Segment Open
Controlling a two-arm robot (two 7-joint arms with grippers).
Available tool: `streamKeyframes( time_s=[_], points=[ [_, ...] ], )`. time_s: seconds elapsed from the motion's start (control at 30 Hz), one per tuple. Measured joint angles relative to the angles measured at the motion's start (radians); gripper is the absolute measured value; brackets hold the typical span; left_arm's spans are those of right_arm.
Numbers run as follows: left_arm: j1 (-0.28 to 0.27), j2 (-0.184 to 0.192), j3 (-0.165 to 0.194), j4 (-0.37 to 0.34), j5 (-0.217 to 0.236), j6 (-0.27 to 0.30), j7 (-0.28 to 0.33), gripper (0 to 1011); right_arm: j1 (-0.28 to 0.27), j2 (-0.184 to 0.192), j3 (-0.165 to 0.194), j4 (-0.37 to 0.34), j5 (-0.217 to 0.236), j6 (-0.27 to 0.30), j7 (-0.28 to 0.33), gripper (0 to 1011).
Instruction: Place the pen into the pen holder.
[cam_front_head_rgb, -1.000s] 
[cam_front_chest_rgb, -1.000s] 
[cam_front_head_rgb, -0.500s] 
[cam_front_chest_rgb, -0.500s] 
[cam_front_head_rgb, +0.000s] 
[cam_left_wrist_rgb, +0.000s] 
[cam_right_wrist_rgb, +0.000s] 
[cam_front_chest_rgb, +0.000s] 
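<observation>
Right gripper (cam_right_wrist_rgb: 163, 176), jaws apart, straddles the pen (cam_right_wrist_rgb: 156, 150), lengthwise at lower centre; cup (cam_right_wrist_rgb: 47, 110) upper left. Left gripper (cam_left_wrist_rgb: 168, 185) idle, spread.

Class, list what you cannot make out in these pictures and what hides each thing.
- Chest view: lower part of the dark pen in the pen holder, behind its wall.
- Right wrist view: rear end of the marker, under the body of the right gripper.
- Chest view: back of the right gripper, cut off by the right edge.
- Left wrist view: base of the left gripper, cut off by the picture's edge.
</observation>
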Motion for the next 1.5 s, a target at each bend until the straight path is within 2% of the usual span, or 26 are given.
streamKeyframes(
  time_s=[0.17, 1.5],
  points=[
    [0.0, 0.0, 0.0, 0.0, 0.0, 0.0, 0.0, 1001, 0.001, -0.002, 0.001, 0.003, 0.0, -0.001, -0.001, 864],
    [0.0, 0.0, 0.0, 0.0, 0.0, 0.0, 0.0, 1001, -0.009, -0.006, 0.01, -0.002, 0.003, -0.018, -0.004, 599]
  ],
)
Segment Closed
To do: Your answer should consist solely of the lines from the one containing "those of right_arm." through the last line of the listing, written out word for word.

Your response:
Available tool: `streamKeyframes( time_s=[_], points=[ [_, ...] ], )`. time_s: seconds elapsed from the motion's start (control at 30 Hz), one per tuple. Measured joint angles relative to the angles measured at the motion's start (radians); gripper is the absolute measured value; brackets hold the typical span; left_arm's spans are those of right_arm.
Numbers run as follows: left_arm: j1 (-0.28 to 0.27), j2 (-0.184 to 0.192), j3 (-0.165 to 0.194), j4 (-0.37 to 0.34), j5 (-0.217 to 0.236), j6 (-0.27 to 0.30), j7 (-0.28 to 0.33), gripper (0 to 1011); right_arm: j1 (-0.28 to 0.27), j2 (-0.184 to 0.192), j3 (-0.165 to 0.194), j4 (-0.37 to 0.34), j5 (-0.217 to 0.236), j6 (-0.27 to 0.30), j7 (-0.28 to 0.33), gripper (0 to 1011).
Instruction: Place the pen into the pen holder.
[cam_front_head_rgb, -1.000s] 
[cam_front_chest_rgb, -1.000s] 
[cam_front_head_rgb, -0.500s] 
[cam_front_chest_rgb, -0.500s] 
[cam_front_head_rgb, +0.000s] 
[cam_left_wrist_rgb, +0.000s] 
[cam_right_wrist_rgb, +0.000s] 
[cam_front_chest_rgb, +0.000s] 
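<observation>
Right gripper (cam_right_wrist_rgb: 163, 176), jaws apart, straddles the pen (cam_right_wrist_rgb: 156, 150), lengthwise at lower centre; cup (cam_right_wrist_rgb: 47, 110) upper left. Left gripper (cam_left_wrist_rgb: 168, 185) idle, spread.

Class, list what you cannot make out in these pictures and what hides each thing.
- Chest view: lower part of the dark pen in the pen holder, behind its wall.
- Right wrist view: rear end of the marker, under the body of the right gripper.
- Chest view: back of the right gripper, cut off by the right edge.
- Left wrist view: base of the left gripper, cut off by the picture's edge.
</observation>
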Motion for the next 1.5 s, a target at each bend until the straight path is within 2% of the usual span, or 26 are given.
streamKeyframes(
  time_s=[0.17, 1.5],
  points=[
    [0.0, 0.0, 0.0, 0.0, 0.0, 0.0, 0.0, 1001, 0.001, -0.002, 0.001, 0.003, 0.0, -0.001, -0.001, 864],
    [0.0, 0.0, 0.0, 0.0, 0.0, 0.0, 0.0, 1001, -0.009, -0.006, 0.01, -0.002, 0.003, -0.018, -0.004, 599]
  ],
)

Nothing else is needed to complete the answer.